Il modello in gesso è oggi esposto in Museo nella sala intitolata alla Galleria di Camposanto (n. 14), luogo nel quale dal Seicento in poi la Veneranda Fabbrica ha custodito i gessi e le terrecotte preparatori delle statue elaborate per il Duomo.
Datata 1858, l’opera raffigura “Santa Zita” (1218 – 1278): originaria di Lucca, lavorò a lungo come domestica presso un’importante famiglia della città. Secondo una leggenda, temendo di essere redarguita per le sue attenzioni verso i più bisognosi, affermò che i pani avanzati messi da parte per loro, raccolti nel suo grembiule, erano in realtà fiori; invitata a mostrare il contenuto, si accorse che un miracolo aveva effettivamente trasformato i pani in fiori.
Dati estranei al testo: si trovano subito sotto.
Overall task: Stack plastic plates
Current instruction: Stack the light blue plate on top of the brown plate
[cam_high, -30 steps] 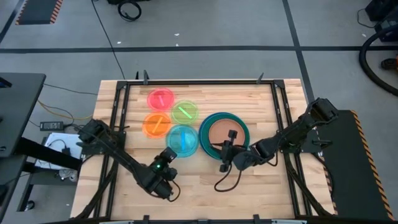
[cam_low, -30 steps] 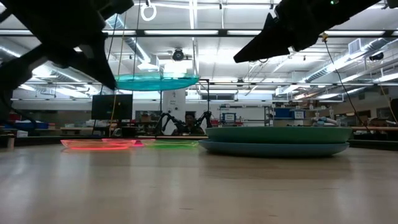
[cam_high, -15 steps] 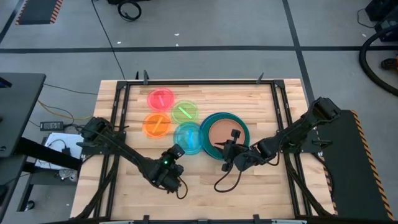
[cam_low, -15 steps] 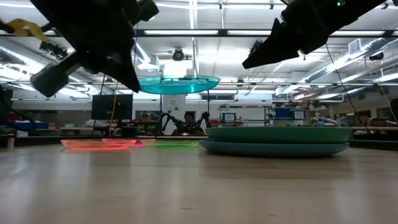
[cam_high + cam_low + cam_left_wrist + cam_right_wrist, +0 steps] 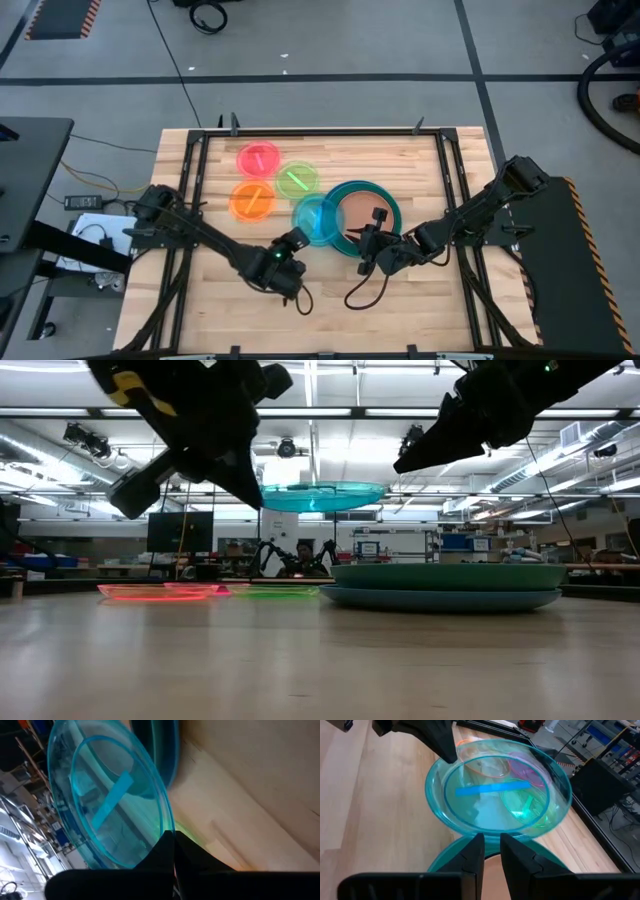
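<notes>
The small cyan plate is in the air at the left edge of the stack, held by my left gripper. In the low view it hangs level, well above the table. The stack is a large blue plate with teal ones on it and the brownish-orange plate on top. The pink-red, green and orange plates lie flat on the table. My right gripper hovers over the stack's near edge, narrowly open and empty. My left gripper is shut on the cyan plate's rim, on the side toward the table's near-left, pinched between the two fingers. The fingers come slanting from the near-left. The plate is lifted clear and about level, reaching out beyond the fingertips toward the stack.
A black metal frame runs along the table's left, far and right sides. A black cable loops on the wood near the right arm. Bare wood lies along the near edge.
My left gripper has carried the cyan plate toward the table's right at steady height, from above the wood left of the stack until it overlaps the stack's left edge. The plate has stayed level. My right gripper has barely shifted.
</notes>
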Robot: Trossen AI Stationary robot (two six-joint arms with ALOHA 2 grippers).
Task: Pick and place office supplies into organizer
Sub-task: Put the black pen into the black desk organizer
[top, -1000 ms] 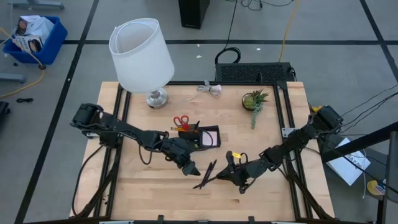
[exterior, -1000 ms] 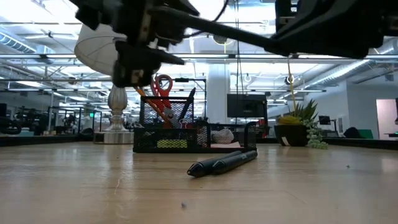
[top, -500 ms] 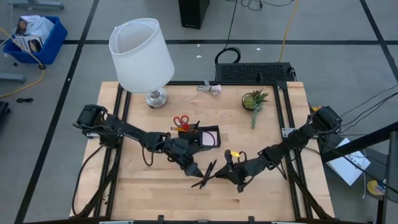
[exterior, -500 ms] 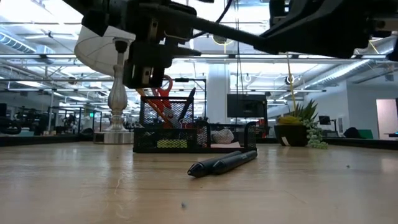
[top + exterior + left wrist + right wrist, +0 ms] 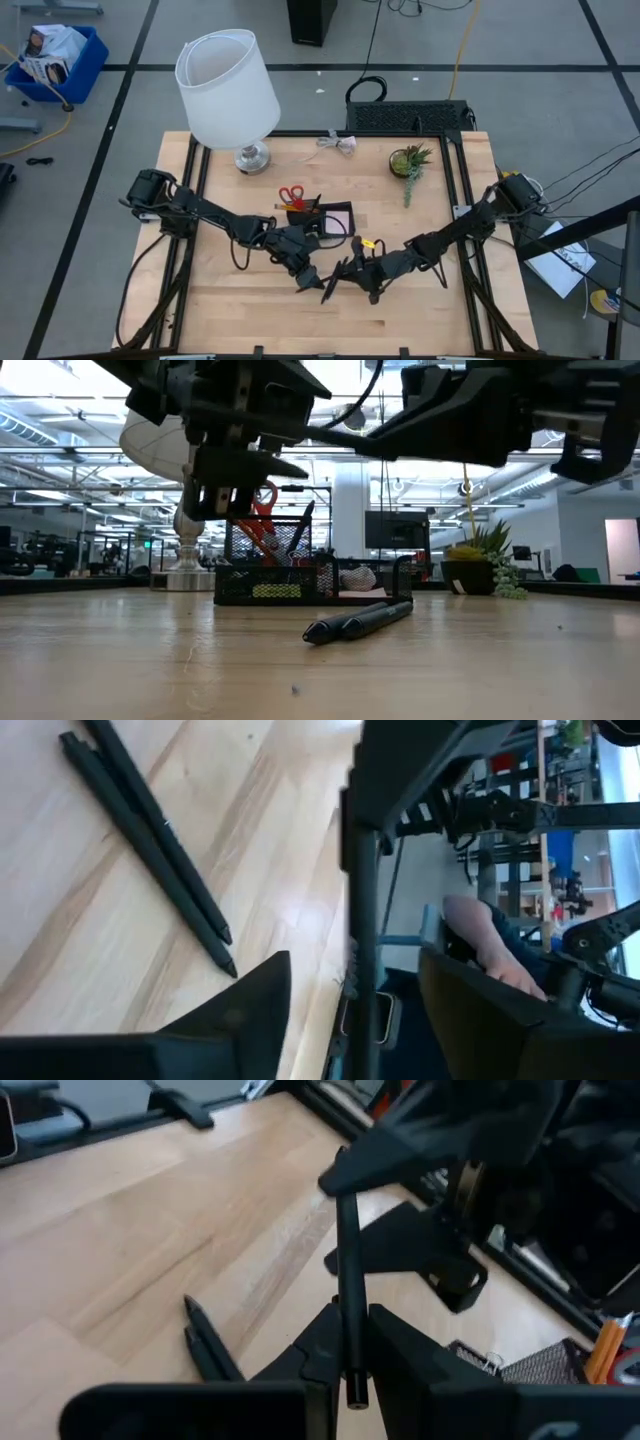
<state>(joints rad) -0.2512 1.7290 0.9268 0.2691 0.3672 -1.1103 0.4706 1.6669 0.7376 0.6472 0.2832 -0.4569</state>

Il modello del Duomo rappresenta santa Zita come una giovane dallo sguardo sereno, rivolto leggermente verso la sua destra.
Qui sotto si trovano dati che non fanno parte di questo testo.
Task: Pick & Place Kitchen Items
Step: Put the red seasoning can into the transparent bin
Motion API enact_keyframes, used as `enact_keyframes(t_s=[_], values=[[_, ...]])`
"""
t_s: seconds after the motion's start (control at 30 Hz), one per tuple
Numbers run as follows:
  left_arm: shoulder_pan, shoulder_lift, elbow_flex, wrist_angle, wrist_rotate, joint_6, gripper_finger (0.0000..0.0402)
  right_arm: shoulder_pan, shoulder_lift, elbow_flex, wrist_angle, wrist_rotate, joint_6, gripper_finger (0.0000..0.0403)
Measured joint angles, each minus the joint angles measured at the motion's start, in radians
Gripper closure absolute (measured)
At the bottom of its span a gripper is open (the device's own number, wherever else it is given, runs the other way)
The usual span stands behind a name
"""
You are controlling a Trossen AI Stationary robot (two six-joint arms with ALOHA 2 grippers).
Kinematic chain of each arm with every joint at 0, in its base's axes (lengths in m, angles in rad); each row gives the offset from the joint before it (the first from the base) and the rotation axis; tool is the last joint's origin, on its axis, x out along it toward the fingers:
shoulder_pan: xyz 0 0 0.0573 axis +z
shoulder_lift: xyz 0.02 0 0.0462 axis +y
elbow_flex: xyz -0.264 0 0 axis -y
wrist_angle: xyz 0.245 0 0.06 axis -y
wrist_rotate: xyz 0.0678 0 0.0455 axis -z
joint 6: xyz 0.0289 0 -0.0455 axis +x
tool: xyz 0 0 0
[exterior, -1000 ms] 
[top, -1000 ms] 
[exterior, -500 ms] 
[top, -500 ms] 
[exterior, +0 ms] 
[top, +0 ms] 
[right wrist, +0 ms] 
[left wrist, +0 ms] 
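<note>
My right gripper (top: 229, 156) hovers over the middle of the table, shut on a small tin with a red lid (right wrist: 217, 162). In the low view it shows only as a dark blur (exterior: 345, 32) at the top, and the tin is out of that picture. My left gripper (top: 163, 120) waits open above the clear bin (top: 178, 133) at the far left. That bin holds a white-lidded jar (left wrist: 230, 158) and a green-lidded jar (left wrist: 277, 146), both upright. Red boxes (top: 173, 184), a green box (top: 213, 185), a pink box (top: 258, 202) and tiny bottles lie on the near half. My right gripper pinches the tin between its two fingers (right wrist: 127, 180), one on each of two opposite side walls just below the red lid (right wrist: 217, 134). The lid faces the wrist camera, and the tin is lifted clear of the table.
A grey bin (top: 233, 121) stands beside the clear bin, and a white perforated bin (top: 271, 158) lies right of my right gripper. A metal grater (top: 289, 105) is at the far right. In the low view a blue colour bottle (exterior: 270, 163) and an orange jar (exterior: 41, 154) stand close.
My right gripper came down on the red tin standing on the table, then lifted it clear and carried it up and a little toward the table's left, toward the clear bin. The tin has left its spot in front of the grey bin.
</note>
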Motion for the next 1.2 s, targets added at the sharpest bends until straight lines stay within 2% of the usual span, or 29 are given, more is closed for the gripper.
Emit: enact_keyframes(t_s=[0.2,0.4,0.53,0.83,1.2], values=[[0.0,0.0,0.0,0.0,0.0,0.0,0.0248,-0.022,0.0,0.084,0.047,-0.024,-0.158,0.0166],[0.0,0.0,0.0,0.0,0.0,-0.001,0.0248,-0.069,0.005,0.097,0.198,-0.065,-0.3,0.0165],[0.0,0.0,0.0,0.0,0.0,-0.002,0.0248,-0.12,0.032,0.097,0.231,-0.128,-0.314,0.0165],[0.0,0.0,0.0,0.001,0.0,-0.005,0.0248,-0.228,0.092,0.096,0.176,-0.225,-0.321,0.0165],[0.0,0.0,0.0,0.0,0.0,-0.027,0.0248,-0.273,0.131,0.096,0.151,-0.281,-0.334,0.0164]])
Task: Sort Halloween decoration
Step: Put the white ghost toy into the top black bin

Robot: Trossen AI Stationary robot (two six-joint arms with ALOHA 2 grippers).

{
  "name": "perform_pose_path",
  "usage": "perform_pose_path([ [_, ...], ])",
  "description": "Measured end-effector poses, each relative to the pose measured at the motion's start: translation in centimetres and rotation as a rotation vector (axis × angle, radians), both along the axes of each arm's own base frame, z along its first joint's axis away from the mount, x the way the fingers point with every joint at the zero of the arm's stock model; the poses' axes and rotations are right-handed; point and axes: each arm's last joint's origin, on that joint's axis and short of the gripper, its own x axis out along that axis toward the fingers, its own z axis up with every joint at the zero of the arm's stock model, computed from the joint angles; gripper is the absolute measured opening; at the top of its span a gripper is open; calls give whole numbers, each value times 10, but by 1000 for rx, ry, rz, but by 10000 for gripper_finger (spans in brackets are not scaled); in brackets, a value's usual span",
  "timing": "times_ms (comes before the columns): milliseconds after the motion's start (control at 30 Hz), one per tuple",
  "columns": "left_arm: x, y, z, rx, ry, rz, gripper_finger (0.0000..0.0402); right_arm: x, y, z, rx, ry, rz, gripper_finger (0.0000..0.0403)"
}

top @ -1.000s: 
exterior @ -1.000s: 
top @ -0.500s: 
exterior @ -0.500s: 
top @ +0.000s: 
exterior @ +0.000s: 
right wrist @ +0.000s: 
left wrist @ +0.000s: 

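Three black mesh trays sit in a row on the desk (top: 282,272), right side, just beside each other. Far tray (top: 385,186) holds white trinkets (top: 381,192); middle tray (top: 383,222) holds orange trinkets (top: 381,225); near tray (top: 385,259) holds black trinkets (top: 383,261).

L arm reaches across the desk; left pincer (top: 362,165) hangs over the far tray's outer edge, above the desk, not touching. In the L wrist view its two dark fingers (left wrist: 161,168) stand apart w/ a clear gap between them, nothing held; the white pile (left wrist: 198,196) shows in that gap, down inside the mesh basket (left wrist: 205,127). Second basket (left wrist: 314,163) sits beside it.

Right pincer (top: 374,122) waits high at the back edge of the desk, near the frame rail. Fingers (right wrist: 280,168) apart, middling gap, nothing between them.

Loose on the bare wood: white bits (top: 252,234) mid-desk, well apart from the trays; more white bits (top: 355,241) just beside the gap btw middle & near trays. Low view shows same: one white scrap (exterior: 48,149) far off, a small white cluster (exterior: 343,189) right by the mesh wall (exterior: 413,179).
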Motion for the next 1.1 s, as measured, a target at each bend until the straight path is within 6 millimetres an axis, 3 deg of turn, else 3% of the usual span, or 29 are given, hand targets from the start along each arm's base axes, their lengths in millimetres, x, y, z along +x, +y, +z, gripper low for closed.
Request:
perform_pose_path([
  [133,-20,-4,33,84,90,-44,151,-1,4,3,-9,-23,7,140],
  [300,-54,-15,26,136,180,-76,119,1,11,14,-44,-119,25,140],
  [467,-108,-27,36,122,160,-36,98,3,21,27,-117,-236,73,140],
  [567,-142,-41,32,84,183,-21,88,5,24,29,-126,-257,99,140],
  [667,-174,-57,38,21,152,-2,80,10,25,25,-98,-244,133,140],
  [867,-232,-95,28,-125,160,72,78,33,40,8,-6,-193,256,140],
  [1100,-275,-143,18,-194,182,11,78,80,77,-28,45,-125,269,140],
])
Indossante una cuffia sul capo, la figura è abbigliata con una veste dalle lunghe maniche e un grembiule colmo di fiori tenuto con entrambe le mani.
Il lungo abito scende a coprire parzialmente i piedi, che poggiano su un basamento poligonale con inscritto il nome della santa.
Eseguita come modello per una versione marmorea destinata a una finestra del tiburio della Cattedrale, l’opera è stata ricondotta dagli studiosi a Giovanni Pandiani: milanese, egli si formò all’Accademia di Brera con Pompeo Marchesi, maestro del neoclassicismo lombardo dalle cui opere l’allievo avrebbe tratto ispirazione per la maggior parte della sua produzione artistica.
Attivo per il Duomo dal 1858 al 1867, fra le sue sculture più note spicca quella raffigurante “Sant’Agata” (1867), collocata presso uno dei finestroni del braccio di croce meridionale. Il relativo modello in gesso, risalente al 1866, può essere ammirato in Museo nella sala dedicata all’Ottocento (n. 17).